Students have to be ready for college: Our country has made college the go to for all kids. This is dumb and unnecessary. Kids barely know what they want when they are 18 and yet have to spend thousands of dollars to get an education in a career they might never want. So many people will readily admit their degree did not actually prepare them for their job, it’s just a piece of paper that shows you made it through college. State curriculums though are crafted to make sure students are ready for college. This is the wrong way to go about it. We need to de-emphasize “ready for college” and emphasize “ ready for adulthood.” If kids can develop skills and love to learn they can survive in any college program.

Lack of funding: It blows my mind that education is not near the top of spending in every state’s budget and the federal budget. How is it that hard to understand that as a society we all benefit when students get the best education and the best people are attracted to be educators through good jobs and wages. Why would we not want this as a country? (I have my thoughts but that’s another article)

What we value: What do you think of when you hear “a good classroom”? For a lot of people it would probably be a silent classroom, bent over working on a worksheet. This assumes a lot of what makes a good student. Silent. Working. Unquestioning. As someone who has pushed for this ideal in my classroom, I now realize how much of that is driven by a fear of kids not getting the exact thing I am teaching that day. I don’t have time to reteach stuff. I can’t deviate from the curriculum because I don’t have time. I need kids to be silent and listen so that we can move quickly. That is what we value more than students organically learning content because they want to through their own choices and interests.

Our own fear of failure and lack of control: We continue to do the same system that we have because it feels safe. We learned that way, and it is difficult mentally to think the way we learned, and our parents learned, was not a good way to learn. In reality, we all can acknowledge how poor our education was, how unprepared we were for college, and then how unprepared we were for our first career jobs.
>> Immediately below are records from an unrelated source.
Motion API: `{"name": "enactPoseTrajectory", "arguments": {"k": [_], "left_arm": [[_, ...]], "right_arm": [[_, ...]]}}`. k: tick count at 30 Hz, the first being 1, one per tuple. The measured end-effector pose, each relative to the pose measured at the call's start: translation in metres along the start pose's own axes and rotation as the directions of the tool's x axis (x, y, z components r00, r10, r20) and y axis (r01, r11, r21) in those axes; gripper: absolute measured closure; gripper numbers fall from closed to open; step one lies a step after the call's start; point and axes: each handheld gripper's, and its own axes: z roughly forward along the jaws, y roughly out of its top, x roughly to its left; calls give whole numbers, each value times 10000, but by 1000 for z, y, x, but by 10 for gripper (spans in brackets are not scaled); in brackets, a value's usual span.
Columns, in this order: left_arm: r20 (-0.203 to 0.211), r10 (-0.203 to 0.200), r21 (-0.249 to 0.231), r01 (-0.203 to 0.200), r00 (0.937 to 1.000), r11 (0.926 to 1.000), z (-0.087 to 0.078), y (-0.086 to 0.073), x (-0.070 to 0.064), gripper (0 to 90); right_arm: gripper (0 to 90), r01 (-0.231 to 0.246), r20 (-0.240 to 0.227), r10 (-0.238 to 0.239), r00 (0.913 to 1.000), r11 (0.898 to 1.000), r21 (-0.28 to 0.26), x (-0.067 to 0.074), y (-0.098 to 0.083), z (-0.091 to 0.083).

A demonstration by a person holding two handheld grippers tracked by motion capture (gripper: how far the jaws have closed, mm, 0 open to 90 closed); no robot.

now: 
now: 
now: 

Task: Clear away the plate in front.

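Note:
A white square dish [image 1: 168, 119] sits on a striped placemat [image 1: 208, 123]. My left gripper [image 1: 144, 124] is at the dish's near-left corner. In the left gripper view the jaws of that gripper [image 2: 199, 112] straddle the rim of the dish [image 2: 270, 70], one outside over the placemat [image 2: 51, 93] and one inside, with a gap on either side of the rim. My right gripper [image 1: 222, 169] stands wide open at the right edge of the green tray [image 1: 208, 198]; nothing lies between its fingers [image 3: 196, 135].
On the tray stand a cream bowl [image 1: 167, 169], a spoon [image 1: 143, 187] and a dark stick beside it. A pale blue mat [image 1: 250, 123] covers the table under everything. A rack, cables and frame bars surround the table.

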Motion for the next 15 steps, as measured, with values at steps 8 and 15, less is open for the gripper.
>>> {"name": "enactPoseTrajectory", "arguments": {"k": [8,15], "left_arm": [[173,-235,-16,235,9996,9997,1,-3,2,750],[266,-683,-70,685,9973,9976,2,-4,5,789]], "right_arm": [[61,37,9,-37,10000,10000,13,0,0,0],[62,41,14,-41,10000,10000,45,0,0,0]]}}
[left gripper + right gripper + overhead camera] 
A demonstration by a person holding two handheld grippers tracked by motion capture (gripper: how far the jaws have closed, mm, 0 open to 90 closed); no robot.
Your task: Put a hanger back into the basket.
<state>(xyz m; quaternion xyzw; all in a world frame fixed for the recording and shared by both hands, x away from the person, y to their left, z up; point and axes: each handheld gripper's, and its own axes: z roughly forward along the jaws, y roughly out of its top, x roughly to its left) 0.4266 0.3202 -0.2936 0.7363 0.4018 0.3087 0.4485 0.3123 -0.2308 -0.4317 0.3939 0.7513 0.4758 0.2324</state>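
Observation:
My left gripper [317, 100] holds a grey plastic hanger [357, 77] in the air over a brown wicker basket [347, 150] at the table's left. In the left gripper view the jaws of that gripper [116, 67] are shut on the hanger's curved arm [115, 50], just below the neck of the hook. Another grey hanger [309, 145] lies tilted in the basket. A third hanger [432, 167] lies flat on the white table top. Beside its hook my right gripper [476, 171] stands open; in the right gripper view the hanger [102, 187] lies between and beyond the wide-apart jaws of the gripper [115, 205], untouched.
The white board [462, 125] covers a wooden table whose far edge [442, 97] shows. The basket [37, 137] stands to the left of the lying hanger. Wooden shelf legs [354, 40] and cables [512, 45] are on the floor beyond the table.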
Even though we can logically say our education did not prepare us, we refuse to try something different. There is also a deep need to control children that exists in education. Some control is necessary for safety, but a lot of the control seen in education shows a lack of respect for children and a fear of allowing children to explore and move away from the prepared path. This idea that there is a perfect path for learning has done so much to hurt our education system.

Overall, standards and expectations are often seen as necessary for education. It ensures that the “lazy” teacher doesn’t ignore kids, that “bad schools” don’t graduate failures, and that every student reaches a basic minimum of knowledge. Think about how you learn now though. You get interested in an idea, research it, test it out, often fail but without stakes, learn from it, and get better. This process is up and down with diversions and distractions that potentially lead to a whole new path. Why do we push our kids through an education system that doesn’t reflect the real way people learn? We must be willing to imagine something different, and not just leave it in our imagination.